What about prebiotic and probiotic supplements?

So why not just shortcut to supplements?

In general, nutrition experts agree that it’s better to get nutrients from healthy, real food than from supplements, for many reasons, and the advice on pre- and probiotics is no different.

For prebiotics, high-fiber foods are the source. Probiotics, those friendly bacteria, are found in fermented foods, such as yogurt (even nondairy yogurt contains live bacteria), sauerkraut, kimchi, kombucha and kefir.

The bottom line

A healthier gut is always a good idea, and it may have specific benefits for those with Parkinson’s disease. To shift yours in the right direction, prioritize whole foods, such as fruits, vegetables, nuts, seeds and whole grains like oatmeal and brown rice, rather than supplements or processed, packaged foods.

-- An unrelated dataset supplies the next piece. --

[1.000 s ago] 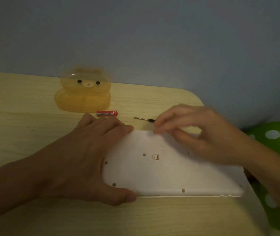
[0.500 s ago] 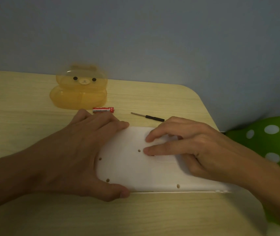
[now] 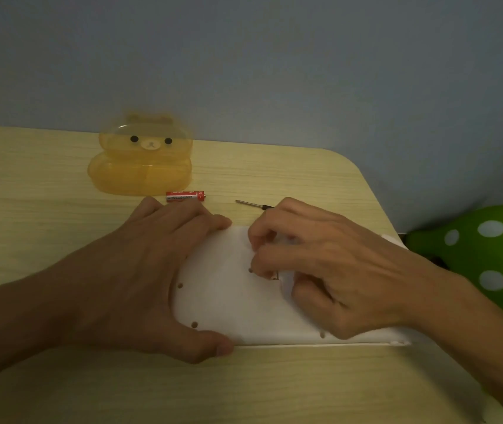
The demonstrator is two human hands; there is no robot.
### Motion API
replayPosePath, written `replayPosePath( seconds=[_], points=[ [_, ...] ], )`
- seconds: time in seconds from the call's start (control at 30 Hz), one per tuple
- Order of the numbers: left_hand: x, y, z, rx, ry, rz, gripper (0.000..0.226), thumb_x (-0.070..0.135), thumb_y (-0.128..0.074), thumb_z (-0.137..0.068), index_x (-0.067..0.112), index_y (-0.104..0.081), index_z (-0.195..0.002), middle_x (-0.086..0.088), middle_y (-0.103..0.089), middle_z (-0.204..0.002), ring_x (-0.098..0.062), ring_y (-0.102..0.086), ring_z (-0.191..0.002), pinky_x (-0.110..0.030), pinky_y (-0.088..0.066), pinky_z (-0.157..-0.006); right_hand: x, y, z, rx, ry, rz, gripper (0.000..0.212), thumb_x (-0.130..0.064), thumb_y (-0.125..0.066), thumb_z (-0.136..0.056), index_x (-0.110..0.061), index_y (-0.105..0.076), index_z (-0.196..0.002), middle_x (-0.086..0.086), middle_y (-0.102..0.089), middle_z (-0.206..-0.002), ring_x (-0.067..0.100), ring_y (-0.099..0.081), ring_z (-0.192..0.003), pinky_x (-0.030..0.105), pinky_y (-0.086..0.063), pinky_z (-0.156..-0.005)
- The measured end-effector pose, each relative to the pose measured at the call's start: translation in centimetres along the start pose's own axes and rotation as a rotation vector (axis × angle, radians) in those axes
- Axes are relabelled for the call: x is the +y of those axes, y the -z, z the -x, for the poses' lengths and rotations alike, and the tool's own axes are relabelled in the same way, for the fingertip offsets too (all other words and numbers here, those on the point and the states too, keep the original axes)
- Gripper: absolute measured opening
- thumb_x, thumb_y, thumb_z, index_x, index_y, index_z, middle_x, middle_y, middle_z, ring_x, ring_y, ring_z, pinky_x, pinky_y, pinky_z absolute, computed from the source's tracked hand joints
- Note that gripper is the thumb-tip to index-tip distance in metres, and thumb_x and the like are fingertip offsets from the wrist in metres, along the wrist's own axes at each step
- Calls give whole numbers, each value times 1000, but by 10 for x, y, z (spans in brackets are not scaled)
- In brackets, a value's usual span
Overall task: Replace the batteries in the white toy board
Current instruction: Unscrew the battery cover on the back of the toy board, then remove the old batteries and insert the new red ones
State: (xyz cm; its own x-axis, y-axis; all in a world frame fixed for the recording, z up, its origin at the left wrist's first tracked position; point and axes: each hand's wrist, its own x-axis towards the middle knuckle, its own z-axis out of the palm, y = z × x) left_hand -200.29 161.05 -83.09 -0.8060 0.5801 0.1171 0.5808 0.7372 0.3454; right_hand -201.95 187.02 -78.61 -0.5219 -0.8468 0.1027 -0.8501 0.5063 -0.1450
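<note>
Dim light falls on a pale wood-grain worktop point(image 3: 274, 166) set against a plain blue-grey wall point(image 3: 274, 71). The white toy board point(image 3: 229, 301) lies flat and face-down near the front edge of the worktop, its back panel showing several small round screw holes. The left hand point(image 3: 140, 280) is spread flat over the board's left end, fingers reaching over the far edge and thumb pressed against the near edge, bracing it without closing around anything. The right hand point(image 3: 329, 270) rests on the middle of the board with fingers curled inward, fingertips pinched at a small recess in the panel; whether anything is held between them cannot be determined, as the fingers cover that spot. A red battery point(image 3: 185, 196) lies on its side on the worktop just beyond the left hand's fingertips, apart from the board. A small screwdriver point(image 3: 251, 204) lies beyond the board, its handle end hidden behind the right hand. A translucent orange bear-faced case point(image 3: 140, 166) stands further back, just behind the battery. A green item with white dots point(image 3: 482, 255) sits off the worktop's right side.
</note>
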Motion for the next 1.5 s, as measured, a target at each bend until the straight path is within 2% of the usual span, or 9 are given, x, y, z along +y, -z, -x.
replayPosePath(
  seconds=[0.1, 0.2, 0.33, 0.5, 0.83, 1.1, 1.23, 1.37, 1.5],
  points=[
    [0, 9, -4, -53, -34, 4, 114, 102, -48, -62, 28, -40, -148, 19, -45, -127, 3, -32, -98, -18, -33, -84, -1, -1, -4, -60, -56, 6, 15, -27, -58, -84, -17, -62, -94, 0, -56, -106, 25, -48, -90, 37, -42, -77],
    [-1, 10, -3, -61, -38, 12, 116, 103, -46, -61, 28, -38, -149, 19, -43, -128, 5, -34, -104, -16, -33, -88, -1, 5, 2, 27, -72, -107, 17, -17, -67, -85, -17, -52, -93, -2, -52, -96, 21, -47, -84, 33, -42, -71],
    [-2, 11, -2, -57, -33, -4, 117, 103, -45, -61, 26, -40, -149, 17, -46, -128, -2, -32, -99, -18, -35, -88, 12, 18, 20, 95, -161, -295, 20, -26, -74, -91, -23, -59, -104, -14, -62, -95, 18, -63, -86, 35, -53, -73],
    [-4, 14, -1, -56, -17, -28, 120, 105, -45, -58, 25, -45, -148, 15, -48, -128, -9, -38, -97, -35, -46, -82, 39, 20, 10, 369, -346, -570, 36, -23, -82, -81, -5, -70, -110, 5, -75, -109, 22, -75, -93, 37, -62, -85],
    [-3, 22, 10, -82, 26, -69, 122, 106, -47, -53, 34, -39, -151, 23, -43, -132, -11, -44, -100, -43, -53, -82, 125, -18, -6, 300, -718, -300, 36, -38, -93, -72, -28, -82, -105, -12, -77, -99, -1, -68, -89, 26, -54, -85],
    [-7, 20, 7, -83, -6, -80, 120, 105, -52, -53, 34, -38, -149, 19, -49, -134, -12, -53, -103, -48, -54, -86, 125, -22, 0, 252, -736, -308, 46, -39, -90, -76, -29, -78, -119, -11, -75, -122, 7, -65, -115, 30, -49, -104],
    [-8, 24, 0, -63, -85, -106, 115, 104, -51, -57, 32, -41, -147, 14, -52, -136, -17, -58, -114, -51, -54, -91, 74, 1, 31, 350, -589, -233, 43, -48, -79, -83, -31, -77, -122, -25, -71, -123, -1, -62, -122, 29, -45, -113],
    [6, 22, -19, -54, -202, -70, 97, 99, -47, -69, 42, -45, -147, 19, -50, -135, -11, -49, -118, -37, -44, -93, 23, 22, 58, 72, -565, -371, 86, -87, -70, -61, -52, -59, -139, -40, -50, -146, -21, -38, -139, 15, -27, -117],
    [33, 15, -49, -36, -339, -69, 70, 87, -45, -84, 45, -53, -139, 18, -50, -124, -4, -44, -106, -22, -34, -89, 17, 18, 53, -182, -487, -285, 119, -89, -74, -51, -49, -36, -156, -37, -27, -162, -14, -23, -149, 28, -23, -127]
  ],
)
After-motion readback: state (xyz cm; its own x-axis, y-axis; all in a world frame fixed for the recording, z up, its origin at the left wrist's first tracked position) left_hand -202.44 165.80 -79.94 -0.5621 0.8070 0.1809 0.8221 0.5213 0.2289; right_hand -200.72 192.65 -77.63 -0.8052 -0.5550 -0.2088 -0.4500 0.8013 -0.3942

"Regular exercise, a Mediterranean-style diet and getting advice from a nutritionist are practical steps to support a healthier gut environment in Parkinson’s disease,” Okun says.

A homemade fiber bar, like the one in the study, might be a convenient way to get a high-fiber snack in lieu of a chocolate bar or chips. But it shouldn’t crowd out high-fiber, whole foods you might otherwise snack on, like fresh apples, carrots and nuts.